The American College of Obstetricians and Gynecologists recommend that all pregnant women be tested for Down syndrome during the first-trimester.
Screening for Down syndrome is offered as a part of prenatal care. Traditionally, a mother’s age often was the determining factor when recommending a Down syndrome screen. But now, the American College of Obstetricians and Gynecologists recommends offering less invasive screening tests for Down syndrome to all pregnant women, regardless of age.
Down syndrome screening tests will assess the likeliness of a mother to carry a baby with Down syndrome. It will not confirm or give a diagnosis of Down syndrome; it will only assess a mother’s risk of carrying a baby with a genetic disorder such as Down syndrome. If the screening results show the mother to be at increased risk of having a child with Down syndrome, then more invasive diagnostic tools such as chorionic villus sampling or an amniocentesis may be offered along with genetic counseling.
There are currently two tools recommended to screen for Down syndrome: the triple screen (alpha-fetoprotein plus) and an ultrasound. Both screening tools are noninvasive and have no side effects or risk to the baby. The American College of Obstetricians and Gynecologists recommend that these two tools be used together between the 11th and 14th week of pregnancy. When these screening processes are done during the 11th week of pregnancy, researchers say it can identify 87 percent of babies with Down syndrome. The accuracy declines between the 12th and 14th week of pregnancy.

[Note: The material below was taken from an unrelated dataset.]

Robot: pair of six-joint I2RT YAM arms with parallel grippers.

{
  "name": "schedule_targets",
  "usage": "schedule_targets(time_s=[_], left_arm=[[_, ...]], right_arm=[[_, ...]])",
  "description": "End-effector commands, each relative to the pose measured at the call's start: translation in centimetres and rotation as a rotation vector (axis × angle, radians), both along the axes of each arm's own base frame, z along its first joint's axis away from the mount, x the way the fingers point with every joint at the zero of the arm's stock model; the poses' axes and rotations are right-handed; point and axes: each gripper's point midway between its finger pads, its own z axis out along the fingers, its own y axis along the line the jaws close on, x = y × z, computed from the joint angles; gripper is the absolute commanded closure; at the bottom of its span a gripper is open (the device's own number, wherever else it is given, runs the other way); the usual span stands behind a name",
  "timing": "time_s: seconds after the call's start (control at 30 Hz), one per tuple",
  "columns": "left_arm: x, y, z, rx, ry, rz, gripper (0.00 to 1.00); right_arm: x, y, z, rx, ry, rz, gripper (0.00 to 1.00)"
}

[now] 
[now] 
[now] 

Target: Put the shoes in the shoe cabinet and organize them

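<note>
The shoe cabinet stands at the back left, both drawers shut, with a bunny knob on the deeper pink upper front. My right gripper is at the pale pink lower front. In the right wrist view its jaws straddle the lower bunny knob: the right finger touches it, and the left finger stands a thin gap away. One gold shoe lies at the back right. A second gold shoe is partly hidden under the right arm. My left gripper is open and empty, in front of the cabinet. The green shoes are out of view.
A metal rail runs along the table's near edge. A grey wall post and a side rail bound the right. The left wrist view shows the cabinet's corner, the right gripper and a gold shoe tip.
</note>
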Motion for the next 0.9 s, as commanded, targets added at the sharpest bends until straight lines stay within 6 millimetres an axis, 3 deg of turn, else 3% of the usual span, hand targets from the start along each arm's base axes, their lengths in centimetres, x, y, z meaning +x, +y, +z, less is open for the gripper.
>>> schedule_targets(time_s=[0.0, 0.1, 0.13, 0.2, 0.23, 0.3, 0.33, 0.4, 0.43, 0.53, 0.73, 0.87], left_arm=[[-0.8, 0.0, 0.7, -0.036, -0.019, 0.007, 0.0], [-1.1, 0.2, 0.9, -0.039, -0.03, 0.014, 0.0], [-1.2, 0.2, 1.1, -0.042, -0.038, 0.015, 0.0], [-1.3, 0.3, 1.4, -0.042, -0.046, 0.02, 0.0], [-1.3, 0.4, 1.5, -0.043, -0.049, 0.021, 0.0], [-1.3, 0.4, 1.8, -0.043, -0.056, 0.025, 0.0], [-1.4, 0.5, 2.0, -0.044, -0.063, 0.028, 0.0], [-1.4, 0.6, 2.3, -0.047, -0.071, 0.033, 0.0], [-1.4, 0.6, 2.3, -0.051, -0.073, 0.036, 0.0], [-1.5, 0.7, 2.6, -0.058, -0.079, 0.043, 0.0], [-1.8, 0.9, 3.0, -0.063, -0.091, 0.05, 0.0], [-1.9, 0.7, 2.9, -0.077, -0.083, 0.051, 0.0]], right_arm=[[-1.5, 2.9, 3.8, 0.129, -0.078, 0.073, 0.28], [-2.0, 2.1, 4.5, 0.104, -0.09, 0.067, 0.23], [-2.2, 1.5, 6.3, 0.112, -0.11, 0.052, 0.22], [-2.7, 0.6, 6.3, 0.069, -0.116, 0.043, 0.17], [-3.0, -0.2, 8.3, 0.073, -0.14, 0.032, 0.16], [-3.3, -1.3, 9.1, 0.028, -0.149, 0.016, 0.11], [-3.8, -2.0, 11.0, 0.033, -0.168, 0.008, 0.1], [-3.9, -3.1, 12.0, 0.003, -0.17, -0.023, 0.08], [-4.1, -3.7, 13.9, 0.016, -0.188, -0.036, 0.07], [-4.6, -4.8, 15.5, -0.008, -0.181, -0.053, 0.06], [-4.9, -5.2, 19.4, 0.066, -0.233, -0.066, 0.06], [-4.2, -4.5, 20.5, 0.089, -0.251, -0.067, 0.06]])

Triple Screen (alpha-fetoprotein plus) Screening
The triple screen, also known as the alpha-fetoprotein plus or the marker screening, is a blood screening test that looks at three substances: alpha-fetoprotein, human chorionic gonadotropin and estriol. The alpha-fetoprotein (AFP) is a protein that is manufactured by the fetus, human chorionic gonadotropin is a hormone manufactured by the placenta and estriol is an estrogen manufactured by the placenta and the fetus. The triple screen will measure high and low levels of AFP and measure abnormal levels of HCG and estriol. The results are combined with a variety of other factors including the mother’s age, weight, ethnicity and gestational age of the fetus to assess the possibility of the risk of Down syndrome or other complications.
Ultrasound Screening
Nuchal transluceny screening is used in combination with the blood tests to assess the mother for possible risks of carrying a child with Down syndrome. Ultrasounds are used to perform the nuchal transluceny screening test. This prenatal test measures space in the tissue at the back of the developing baby’s neck. Babies with abnormalities often accumulate more fluid in the back of their neck during the first-trimester, causing a larger than average space. The ultrasound measures the space behind the neck and then the measurements can be printed out for the patient or physician.
After both screening tools have been used, the risk of carrying a Down syndrome child will be assessed. If the risk is high, the physician may recommend diagnostic testing such as chorionic villus sampling (CVS), amniocentesis or percutaneous umbilical blood sampling (PUBS).